Tout en pointant plusieurs enjeux, dont celui de l’accès à l’emploi : « Combien de talents sous utilisées, à cause de ces mondes fermés sur leur masculinité ? » Mais ce sont aussi des questions plus structurelles que posent ces inégalités : alors que l’innovation numérique « ne cesse de se reconfigurer dans un aller-retour avec nos pratiques sociales, nos manières de travailler, de socialiser, de produire, de consommer, de nous déplacer, de penser notre corps, notre intimité », doit-on laisser cette architecture des monde technologiques et sociaux au prisme du masculin ?
Florence Sèdes illustrait la situation dans le monde de l’informatique, dans lequel les inégalités de représentation existent dès les cursus scolaires, puisqu’on compte moins de 15 % d’étudiantes à l’université ou dans les IUT dédiés à l’informatique. « Il n’y a pas de vivier » ; contrairement au domaine de la culture, les filles ne sont pas, aujourd’hui, candidates pour de telles formations. Cela n’a pas toujours été le cas : les tous débuts de l’informatique ont compté nombre de femmes (Grace Hopper, Margaret Hamilton…) – jusqu’au développement de l’informatique personnelle et à sa démocratisation dans les dernières décennies du 20e siècle, qui a vu une chute drastique des effectifs au profit des hommes. Aujourd’hui, « le numérique » bénéficie d’une image plus positive auprès des femmes – notamment parce que le numérique englobe un ensemble de postes moins techniques, au-delà du code informatique (communication, management, marketing…) ; c’est notamment le cas dans le monde du jeu vidéo, dont venait parler Marie Franville, une des représentantes du collectif Women in Games. Un peu plus de 20 % de femmes travaillent dans ce milieu, avec moins de 15 % sur les postes techniques, alors que plus d’un joueur sur deux est une joueuse.

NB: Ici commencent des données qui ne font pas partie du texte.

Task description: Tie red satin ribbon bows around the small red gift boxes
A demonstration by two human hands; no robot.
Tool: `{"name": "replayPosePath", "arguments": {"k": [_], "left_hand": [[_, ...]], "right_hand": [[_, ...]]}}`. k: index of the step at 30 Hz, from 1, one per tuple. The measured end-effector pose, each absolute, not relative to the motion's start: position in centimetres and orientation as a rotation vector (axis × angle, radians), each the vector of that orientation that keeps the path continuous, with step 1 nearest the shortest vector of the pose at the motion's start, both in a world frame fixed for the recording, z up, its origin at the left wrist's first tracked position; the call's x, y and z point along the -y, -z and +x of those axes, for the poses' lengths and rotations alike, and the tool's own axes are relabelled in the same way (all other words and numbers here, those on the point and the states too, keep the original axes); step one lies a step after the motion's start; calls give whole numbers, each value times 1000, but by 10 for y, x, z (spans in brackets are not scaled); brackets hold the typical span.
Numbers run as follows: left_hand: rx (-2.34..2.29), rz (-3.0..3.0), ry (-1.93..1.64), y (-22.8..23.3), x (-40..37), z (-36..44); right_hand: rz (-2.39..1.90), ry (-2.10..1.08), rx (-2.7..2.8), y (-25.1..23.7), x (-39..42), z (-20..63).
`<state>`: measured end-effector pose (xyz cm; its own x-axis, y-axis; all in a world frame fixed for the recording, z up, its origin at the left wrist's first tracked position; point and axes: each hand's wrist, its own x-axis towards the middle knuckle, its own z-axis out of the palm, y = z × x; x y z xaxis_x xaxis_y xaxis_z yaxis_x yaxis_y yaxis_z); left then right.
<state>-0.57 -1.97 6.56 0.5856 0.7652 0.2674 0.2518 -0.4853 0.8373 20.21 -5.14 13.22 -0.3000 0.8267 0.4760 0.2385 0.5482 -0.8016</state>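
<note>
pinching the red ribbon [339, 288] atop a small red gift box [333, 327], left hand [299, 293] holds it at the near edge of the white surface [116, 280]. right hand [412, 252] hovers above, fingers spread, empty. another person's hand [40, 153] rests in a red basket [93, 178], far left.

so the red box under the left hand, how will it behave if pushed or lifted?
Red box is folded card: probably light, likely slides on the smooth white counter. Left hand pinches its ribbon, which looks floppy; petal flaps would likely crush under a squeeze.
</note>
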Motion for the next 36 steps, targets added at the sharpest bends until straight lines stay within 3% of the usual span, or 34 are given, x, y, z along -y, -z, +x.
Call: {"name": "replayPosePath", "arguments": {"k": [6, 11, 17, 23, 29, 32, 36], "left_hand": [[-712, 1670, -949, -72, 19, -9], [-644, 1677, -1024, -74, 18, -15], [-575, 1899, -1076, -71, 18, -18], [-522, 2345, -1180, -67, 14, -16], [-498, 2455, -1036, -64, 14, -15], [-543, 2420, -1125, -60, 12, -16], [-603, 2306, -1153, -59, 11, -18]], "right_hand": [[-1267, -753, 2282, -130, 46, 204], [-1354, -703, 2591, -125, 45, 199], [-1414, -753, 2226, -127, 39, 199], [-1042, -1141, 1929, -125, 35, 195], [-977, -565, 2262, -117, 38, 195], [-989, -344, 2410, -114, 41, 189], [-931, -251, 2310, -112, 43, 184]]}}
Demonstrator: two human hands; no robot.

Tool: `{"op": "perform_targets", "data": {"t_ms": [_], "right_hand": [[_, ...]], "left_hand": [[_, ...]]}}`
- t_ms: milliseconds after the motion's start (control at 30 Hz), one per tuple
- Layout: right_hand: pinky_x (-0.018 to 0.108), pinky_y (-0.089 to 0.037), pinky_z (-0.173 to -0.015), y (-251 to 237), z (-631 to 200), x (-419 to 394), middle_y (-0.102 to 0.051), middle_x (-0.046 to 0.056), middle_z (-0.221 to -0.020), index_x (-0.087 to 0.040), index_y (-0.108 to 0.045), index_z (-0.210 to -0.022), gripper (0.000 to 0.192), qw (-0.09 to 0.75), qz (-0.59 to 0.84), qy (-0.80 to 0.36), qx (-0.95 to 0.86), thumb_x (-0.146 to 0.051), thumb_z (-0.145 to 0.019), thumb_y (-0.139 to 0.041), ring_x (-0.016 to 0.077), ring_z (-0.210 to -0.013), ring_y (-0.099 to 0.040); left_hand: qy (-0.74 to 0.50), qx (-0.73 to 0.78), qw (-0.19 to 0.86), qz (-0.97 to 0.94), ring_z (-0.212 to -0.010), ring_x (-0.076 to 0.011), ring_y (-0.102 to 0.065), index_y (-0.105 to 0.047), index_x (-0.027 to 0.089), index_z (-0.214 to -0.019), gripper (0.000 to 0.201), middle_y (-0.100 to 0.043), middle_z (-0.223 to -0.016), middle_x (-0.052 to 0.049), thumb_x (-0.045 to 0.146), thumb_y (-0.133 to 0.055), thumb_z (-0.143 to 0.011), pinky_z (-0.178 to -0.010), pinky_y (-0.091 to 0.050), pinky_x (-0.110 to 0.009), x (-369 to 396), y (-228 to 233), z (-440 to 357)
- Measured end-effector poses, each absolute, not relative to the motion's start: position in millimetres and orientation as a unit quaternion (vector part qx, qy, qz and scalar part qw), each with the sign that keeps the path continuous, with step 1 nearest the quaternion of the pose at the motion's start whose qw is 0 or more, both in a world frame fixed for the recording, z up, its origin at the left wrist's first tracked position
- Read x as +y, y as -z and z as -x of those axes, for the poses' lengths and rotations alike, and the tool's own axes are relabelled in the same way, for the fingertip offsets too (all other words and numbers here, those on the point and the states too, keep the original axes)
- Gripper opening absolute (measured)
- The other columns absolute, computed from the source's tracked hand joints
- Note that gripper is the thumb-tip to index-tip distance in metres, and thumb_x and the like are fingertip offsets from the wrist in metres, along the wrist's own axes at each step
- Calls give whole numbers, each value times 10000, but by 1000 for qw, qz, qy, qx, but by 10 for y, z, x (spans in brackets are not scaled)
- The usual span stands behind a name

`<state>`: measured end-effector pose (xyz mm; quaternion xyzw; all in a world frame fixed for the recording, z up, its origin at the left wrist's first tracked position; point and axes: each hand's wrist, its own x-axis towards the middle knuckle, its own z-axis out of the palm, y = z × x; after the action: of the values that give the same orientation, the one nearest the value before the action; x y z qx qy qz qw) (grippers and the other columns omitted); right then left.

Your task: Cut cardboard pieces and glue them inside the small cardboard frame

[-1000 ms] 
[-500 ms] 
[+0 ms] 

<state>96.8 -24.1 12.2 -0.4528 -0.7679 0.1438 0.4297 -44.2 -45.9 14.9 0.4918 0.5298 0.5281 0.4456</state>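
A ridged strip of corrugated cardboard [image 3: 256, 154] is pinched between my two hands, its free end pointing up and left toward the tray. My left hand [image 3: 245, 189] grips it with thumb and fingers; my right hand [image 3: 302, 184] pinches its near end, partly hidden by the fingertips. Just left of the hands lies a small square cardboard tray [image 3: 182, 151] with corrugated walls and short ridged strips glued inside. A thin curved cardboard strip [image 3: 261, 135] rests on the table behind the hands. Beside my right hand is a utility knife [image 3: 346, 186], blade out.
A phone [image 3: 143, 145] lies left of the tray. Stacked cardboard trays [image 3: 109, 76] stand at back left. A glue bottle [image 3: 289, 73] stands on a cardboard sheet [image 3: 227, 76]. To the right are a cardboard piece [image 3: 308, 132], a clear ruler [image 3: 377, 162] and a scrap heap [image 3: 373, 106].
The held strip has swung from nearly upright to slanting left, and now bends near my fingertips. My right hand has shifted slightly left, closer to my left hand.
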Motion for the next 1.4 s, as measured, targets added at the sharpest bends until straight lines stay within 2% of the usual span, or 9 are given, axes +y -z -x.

Pas de problème de « vivier » du côté de la culture. Mais les disparités sont là…
Valérie Peugeot soulignait ainsi la corrélation inversée entre taille du budget des structures labellisées et la direction par les femmes1 ; en somme, plus les budgets sont importants, moins il y a de femmes aux postes de direction. Dans ce secteur, cela se joue sur « la visibilité et le prestige », mais aussi dans la confiance en soi, dans la capacité à prendre la parole, rapportait Cécile Bonthonneau. Dans le monde de la culture, les directeurs, en lien avec les artistes, sont des hommes (2/10, seulement sont des femmes !). En revanche, les fonctions supports sont assurées par des femmes. La progression des carrières se fait beaucoup par cooptation, ce qui est un fort mécanisme de discrimination. Les exigences de mobilité professionnelles jouent également…
Comment dépasser les inégalités ?
Dans le domaine de l’informatique, il faut attaquer les représentations : il reste encore un fort travail à faire auprès des plus jeunes, pour changer les représentations, sortir d’une image du geek masculin isolé dans une cave, et renforcer l’attractivité des métiers de l’informatique. C’est un domaine qui embauche, cela a donc du sens d’amener des publics fragiles vers l’informatique, parfois également en dehors des filières publiques, qui ne permettent pas les quotas. Dans cet esprit, Florence Sèdes a contribué à fonder en Région Occitanie des écoles de la réussite qui forment spécifiquement des femmes en rupture.
Une des missions du collectif Women in Games, qui rassemble des professionnelles du jeu vidéo, est également d’intervenir dans les universités et dans les écoles afin de sensibiliser les étudiantes sur l’emploi dans ce secteur, tout en travaillant à informer et sensibiliser les hommes.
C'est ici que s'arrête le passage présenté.